What needs to be done: Retype the listing found below exactly, but leave out each picture.

Supplied material:

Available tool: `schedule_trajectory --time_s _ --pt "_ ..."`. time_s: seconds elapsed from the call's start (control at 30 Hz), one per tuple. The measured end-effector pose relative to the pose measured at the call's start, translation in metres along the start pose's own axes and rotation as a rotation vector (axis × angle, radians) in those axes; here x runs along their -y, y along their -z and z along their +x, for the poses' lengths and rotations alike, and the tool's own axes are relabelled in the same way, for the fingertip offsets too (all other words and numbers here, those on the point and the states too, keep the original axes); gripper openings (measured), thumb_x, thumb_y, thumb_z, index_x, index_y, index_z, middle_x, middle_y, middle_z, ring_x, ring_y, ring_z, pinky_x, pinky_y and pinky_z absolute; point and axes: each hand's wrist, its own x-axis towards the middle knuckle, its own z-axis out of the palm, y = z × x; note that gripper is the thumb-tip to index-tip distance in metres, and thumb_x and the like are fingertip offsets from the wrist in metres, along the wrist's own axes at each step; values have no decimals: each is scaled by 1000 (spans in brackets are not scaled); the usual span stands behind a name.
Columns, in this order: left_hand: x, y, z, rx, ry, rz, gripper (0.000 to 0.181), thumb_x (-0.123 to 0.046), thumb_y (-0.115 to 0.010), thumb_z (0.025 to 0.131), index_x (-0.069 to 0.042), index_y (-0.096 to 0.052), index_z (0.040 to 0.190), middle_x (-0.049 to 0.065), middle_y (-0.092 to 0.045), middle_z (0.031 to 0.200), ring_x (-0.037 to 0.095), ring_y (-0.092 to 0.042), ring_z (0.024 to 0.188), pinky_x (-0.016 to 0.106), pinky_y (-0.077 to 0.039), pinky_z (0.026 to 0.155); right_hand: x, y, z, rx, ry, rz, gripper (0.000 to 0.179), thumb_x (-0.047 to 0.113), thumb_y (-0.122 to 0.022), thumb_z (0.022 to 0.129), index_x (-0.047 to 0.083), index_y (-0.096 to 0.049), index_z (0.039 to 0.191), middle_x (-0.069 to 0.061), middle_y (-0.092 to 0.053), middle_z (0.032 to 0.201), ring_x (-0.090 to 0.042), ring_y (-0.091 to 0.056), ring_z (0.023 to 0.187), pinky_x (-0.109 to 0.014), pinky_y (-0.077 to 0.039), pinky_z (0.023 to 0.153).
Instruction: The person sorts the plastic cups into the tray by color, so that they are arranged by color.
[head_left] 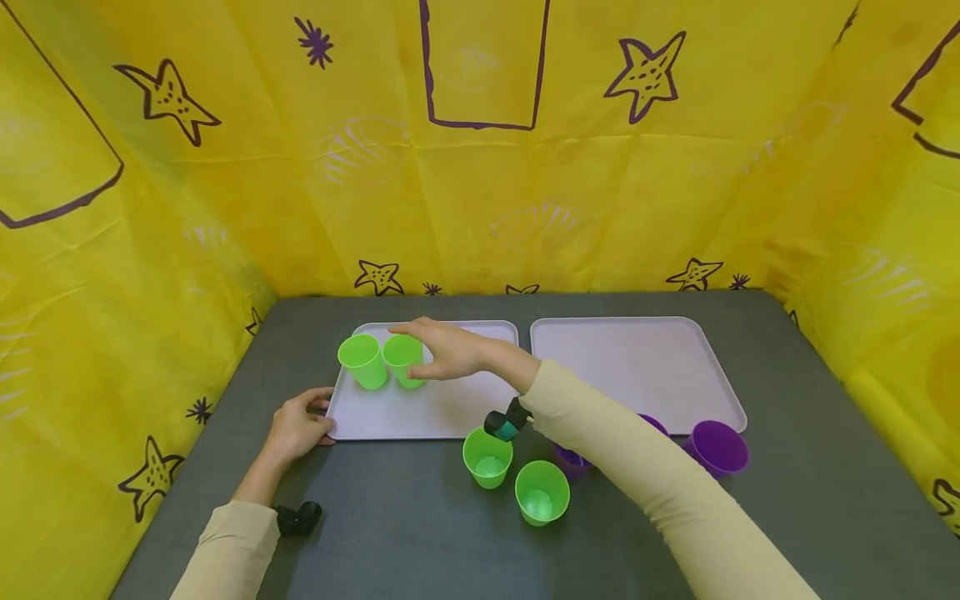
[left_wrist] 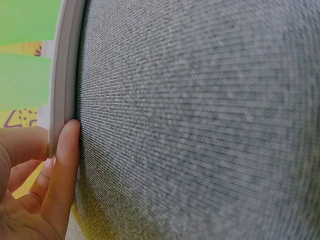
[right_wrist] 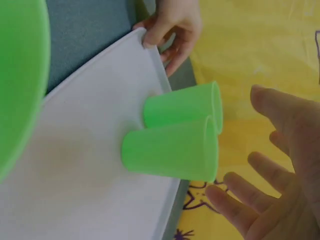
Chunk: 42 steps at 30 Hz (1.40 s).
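Green cup (head_left: 400, 357), the inner of a pair, stands upright toward the left end of the left tray (head_left: 450, 408), its long axis vertical and its mouth up; the outer green cup (head_left: 363, 363) stands just beside it, nearer the tray's left edge. Over the tray, the right hand (head_left: 450, 350) is wide, thumb and fingers spread and holding nothing. From that hand the inner cup lies down and to the left, just off the fingertips, with no contact showing in the right wrist view; it is the nearer hand to this cup. At the tray's near-left corner, the left hand (head_left: 297, 429) pinches the rim between thumb and fingers. In front of the tray's near edge, two more green cups (head_left: 542, 492) stand on the surface (head_left: 405, 525). Purple cups (head_left: 717, 447) are further right of the tray, partly hidden by the right sleeve (head_left: 637, 467).
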Motion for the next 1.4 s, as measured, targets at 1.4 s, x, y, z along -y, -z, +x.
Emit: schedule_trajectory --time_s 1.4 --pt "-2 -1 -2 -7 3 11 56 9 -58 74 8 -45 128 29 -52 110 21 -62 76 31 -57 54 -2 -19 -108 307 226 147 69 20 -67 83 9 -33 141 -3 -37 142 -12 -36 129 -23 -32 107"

Solution to this exercise:
Available tool: `schedule_trajectory --time_s _ --pt "_ ..."`. time_s: seconds elapsed from the call's start (control at 30 Hz), one per tuple. The measured end-effector pose relative to the pose measured at the call's start, translation in metres along the start pose's own axes and rotation as a rotation vector (axis × angle, radians) in those axes; here x runs along their -y, y along their -z and z along their +x, for the poses' lengths and rotations alike, and the tool's own axes are relabelled in the same way, for the fingertip offsets too (all other words and numbers here, those on the point and the states too, keep the original axes); gripper openings (measured), thumb_x, thumb_y, thumb_z, index_x, index_y, index_z, middle_x, middle_y, middle_z, ring_x, ring_y, ring_z, pinky_x, pinky_y and pinky_z absolute; point and axes: each hand's wrist, its own x-axis towards the middle knuckle, its own z-axis out of the palm, y = z × x; note that gripper is the thumb-tip to index-tip distance in metres, and thumb_x and the like are fingertip offsets from the wrist in metres, along the wrist's own axes at each step; values have no decimals: each is scaled by 1000 (spans in brackets are not scaled); the usual span stands behind a name.
Columns, in this order: left_hand: x, y, z, rx, ry, rz, gripper (0.000 to 0.181), thumb_x (-0.123 to 0.046), thumb_y (-0.115 to 0.010), thumb_z (0.025 to 0.131), index_x (-0.069 to 0.042), index_y (-0.096 to 0.052), index_z (0.040 to 0.190), middle_x (-0.049 to 0.065), middle_y (-0.092 to 0.045), middle_z (0.031 to 0.200), ring_x (-0.037 to 0.095), ring_y (-0.092 to 0.042), ring_z (0.024 to 0.188), pinky_x (-0.016 to 0.106), pinky_y (-0.077 to 0.039), pinky_z (0.026 to 0.155); right_hand: x, y, z, rx, ry, rz, gripper (0.000 to 0.179), thumb_x (-0.047 to 0.113), thumb_y (-0.122 to 0.022), thumb_z (0.022 to 0.129), index_x (-0.047 to 0.083), index_y (-0.096 to 0.049), index_z (0.039 to 0.191), middle_x (-0.069 to 0.061), middle_y (-0.092 to 0.053), middle_z (0.032 to 0.201), ring_x (-0.090 to 0.042), ring_y (-0.091 to 0.056), ring_z (0.023 to 0.187), pinky_x (-0.109 to 0.014), pinky_y (-0.077 to 0.039), pinky_z (0.023 to 0.153).
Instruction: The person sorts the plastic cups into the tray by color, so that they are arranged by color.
[head_left] 
[left_wrist] 
[right_wrist] 
Chunk: 42 steps at 30 Hz (1.40 s).
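Green cup (head_left: 400, 357), the inner of a pair, stands upright toward the left end of the left tray (head_left: 450, 408), its long axis vertical and its mouth up; the outer green cup (head_left: 363, 363) stands just beside it, nearer the tray's left edge. Over the tray, the right hand (head_left: 450, 350) is wide, thumb and fingers spread and holding nothing. From that hand the inner cup lies down and to the left, just off the fingertips, with no contact showing in the right wrist view; it is the nearer hand to this cup. At the tray's near-left corner, the left hand (head_left: 297, 429) pinches the rim between thumb and fingers. In front of the tray's near edge, two more green cups (head_left: 542, 492) stand on the surface (head_left: 405, 525). Purple cups (head_left: 717, 447) are further right of the tray, partly hidden by the right sleeve (head_left: 637, 467).
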Motion for the next 1.4 s, as measured, targets at 1.4 s, x, y, z along -y, -z, +x.
Emit: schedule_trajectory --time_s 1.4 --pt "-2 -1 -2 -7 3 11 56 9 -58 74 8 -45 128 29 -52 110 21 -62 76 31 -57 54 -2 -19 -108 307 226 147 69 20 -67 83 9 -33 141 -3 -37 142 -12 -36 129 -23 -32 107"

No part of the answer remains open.